City bounces ball field ideas off board
Baseball fever caught on with members of the Eudora City Council and Eudora USD 491 Board of Education.
The discussion at the April 10 meeting had little to do with batting averages or golden gloves and everything to do with field policies.
At the council meeting, city officials discussed options on how to make the ball fields near Eudora West Elementary compliant with the Americans with Disabilities Act and took an official stance on ball field use.
The board discussed the stance on both issues and came to a consensus to take the ball field by Nottingham Elementary School out of commission.
Under the current agreement, the school district allows the city to use the fields in exchange for maintenance.
The first issue the council discussed came from a presentation by city engineer Brian Kingsley of BG Consultants on how the city can make the West ball fields completely accessible.

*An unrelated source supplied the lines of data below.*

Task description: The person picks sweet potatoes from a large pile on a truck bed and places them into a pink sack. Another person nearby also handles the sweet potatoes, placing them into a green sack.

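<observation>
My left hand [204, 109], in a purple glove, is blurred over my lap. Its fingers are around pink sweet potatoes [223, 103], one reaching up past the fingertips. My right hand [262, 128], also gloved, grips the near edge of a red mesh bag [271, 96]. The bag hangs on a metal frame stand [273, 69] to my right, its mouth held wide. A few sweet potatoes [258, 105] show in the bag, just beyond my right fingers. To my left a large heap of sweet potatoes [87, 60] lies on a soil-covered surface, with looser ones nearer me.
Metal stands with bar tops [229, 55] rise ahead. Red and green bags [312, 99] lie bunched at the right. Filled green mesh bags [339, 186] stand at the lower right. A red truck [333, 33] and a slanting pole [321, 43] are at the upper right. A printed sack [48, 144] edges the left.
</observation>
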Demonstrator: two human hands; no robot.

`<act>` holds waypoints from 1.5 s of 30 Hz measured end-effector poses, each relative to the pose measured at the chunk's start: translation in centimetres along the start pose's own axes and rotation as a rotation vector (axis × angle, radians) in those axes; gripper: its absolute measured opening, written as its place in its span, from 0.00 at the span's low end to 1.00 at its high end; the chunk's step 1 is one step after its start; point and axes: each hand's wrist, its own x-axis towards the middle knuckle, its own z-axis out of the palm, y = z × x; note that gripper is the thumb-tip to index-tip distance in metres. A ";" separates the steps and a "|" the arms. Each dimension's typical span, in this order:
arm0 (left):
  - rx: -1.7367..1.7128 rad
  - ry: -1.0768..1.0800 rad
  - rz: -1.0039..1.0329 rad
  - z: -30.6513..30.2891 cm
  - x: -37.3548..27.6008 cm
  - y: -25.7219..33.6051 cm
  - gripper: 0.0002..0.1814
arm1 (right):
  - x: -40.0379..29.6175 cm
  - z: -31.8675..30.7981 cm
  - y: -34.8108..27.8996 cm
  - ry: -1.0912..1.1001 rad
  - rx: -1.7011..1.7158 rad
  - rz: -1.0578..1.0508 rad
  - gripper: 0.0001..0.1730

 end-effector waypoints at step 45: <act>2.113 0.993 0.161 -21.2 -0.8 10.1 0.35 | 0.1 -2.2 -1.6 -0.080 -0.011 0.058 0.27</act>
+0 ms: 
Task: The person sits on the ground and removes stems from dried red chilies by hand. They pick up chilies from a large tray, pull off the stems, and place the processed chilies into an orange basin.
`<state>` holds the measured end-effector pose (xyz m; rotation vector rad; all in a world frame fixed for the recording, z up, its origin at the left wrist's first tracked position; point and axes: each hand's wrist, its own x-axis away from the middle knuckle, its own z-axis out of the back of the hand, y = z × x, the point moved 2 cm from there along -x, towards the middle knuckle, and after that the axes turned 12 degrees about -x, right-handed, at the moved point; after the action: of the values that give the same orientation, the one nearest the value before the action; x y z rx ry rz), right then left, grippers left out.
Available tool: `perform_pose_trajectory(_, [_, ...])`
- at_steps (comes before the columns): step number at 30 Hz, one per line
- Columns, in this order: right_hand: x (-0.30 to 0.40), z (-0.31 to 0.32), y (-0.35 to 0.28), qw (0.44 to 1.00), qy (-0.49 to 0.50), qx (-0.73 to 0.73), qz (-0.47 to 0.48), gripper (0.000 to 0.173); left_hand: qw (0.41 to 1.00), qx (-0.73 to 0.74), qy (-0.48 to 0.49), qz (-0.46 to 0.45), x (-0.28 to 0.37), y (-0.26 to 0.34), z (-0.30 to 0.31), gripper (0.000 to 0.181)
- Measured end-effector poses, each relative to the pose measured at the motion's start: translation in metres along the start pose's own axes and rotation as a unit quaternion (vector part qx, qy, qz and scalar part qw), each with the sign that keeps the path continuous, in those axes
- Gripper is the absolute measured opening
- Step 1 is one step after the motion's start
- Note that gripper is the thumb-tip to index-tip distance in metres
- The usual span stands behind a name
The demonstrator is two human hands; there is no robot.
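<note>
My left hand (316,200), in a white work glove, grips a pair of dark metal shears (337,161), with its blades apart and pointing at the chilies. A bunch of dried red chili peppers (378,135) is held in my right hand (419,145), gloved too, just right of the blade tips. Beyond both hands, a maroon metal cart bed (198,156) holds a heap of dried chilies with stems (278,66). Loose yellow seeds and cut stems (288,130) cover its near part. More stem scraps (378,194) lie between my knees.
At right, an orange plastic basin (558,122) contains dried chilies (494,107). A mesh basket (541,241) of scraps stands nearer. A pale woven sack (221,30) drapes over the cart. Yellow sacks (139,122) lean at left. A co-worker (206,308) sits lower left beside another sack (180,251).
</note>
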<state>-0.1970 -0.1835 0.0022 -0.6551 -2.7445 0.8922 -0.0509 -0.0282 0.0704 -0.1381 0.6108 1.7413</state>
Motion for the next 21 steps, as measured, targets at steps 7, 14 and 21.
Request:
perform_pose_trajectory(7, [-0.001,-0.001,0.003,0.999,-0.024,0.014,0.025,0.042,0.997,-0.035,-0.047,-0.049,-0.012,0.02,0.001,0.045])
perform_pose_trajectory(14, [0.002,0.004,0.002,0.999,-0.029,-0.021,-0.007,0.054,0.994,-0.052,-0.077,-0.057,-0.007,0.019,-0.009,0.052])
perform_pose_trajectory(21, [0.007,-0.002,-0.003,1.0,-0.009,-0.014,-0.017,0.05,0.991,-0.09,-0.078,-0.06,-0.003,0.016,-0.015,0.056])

"We've completed a conceptual layout and preliminary estimate for ADA access to the ball field," Kingsley said.
Although Kingsley submitted an annotated plan to the Eudora City Council, the entire layout would have to gain approval at the state level before construction could start.
"We thought it would be nice to have a concrete pad approximately 20- by 25-feet," Kingsley said. "You can have picnic tables and a concession stand for people to sit down to eat or drink whatever they were purchasing there."
Kingsley and BG Consultants studied the contours of the area to find the best layout for the plan, which featured improved access to the bleachers.
"Next to the bleachers we envision a 10- by 10-foot concrete plane where you would be able to have a wheelchair ext to the bleachers and also an area where people would be able to walk around and access the bleachers on that concrete sidewalk," Kingsley said.
Kingsley estimated the total cost for the project between $8,500 and $10,000.
The $2,500 hike would go toward additional planning costs.
Kingsley said that area still has a drainage issue that needs to be resolved.
An additional $1,200 could be required in planning to fix those issues, Kingsley said.
"I think the next step is to see what the state engineer would require and then get permission from the school board to see this happen as proposed," Eudora City Administrator Cheryl Beatty said.
The council agreed to send the plan to the state engineer and also run it by the school district.
At the school board meeting Thursday, superintendent Marty Kobza brought the issue of ADA compliance before the board.
"Since it's on our property, we have to make sure it falls within those guidelines," Kobza said. "We've had a liability on that whole ball field."
During the discussion, board member Kenny Massey brought up the district's need to eventually come to a plan with its properties ---- the issue at heart to the district was whether or not to chip in.
"Our only real question on the ball field tonight is whether or not to share in the cost. My response is that I echo what (Kobza) said ---- we do not have the funds right now," Massey said.
Board members decided not to commit funds to the project.
After review, Beatty said the city would need to fund a more detailed study of the project and that would be discussed at 7:30 p.m. Monday at Eudora City Hall.
The Eudora City Council also tackled a ball field use policy.
Although both the school district and the city make use of the ball fields, the city has been in charge of maintenance even when third-party tournaments use the fields.
In the ball field use proposal, Beatty suggested the city create a set of compensation guidelines for such tournaments.
"(Kobza) indicated to me that we can't use this as a land use fee, but as a maintenance fee," Beatty said.
The district decided to talk to interested parties to further refine terms for the policy.
When brought up on the board agenda, the issue sparked board members to continued its discussion on the need of creating a long-term plan for the district's property.
"Some of the land that is being used currently could possibly be used for something else," board member Mark Chrislip said. "We've sort of just blocked that off because we think that's the ball field without thinking in terms of that's our land."
Board member Jim Martin said there could be a drawback to hasty action by the board.
"Unfortunately we paint ourselves into a corner and we look like the bad guys when we say we want that back," Martin said.
Although the board's discussion was conceptual and hinted at clarifying the district's long-range goals, the city's plan garnered some support.
"I'm not opposed to the fee," Massey said.
The ball fields near Nottingham have been out of constant use with the city and district, and board members figured it was time for a change.
"The city wants to take the lights and scoreboard out for a future use," Kobza said.
With the hardware leaving, the nature of the field could be changed.
"They've scheduled all their games using the fields at West and that one really isn't part of their rotation," Kobza said.
The area might draw more people than just the parks and recreation crowd, Kobza said.
The prevailing suggestion was to turn the space into a soccer field.
"In talking to staff, what people are recommending would be to go ahead and plant it in grass and not have to maintain it," Kobza said.
Board members reached a consensus to plant grass on the Nottingham field and remove the dugouts and the backstop fence.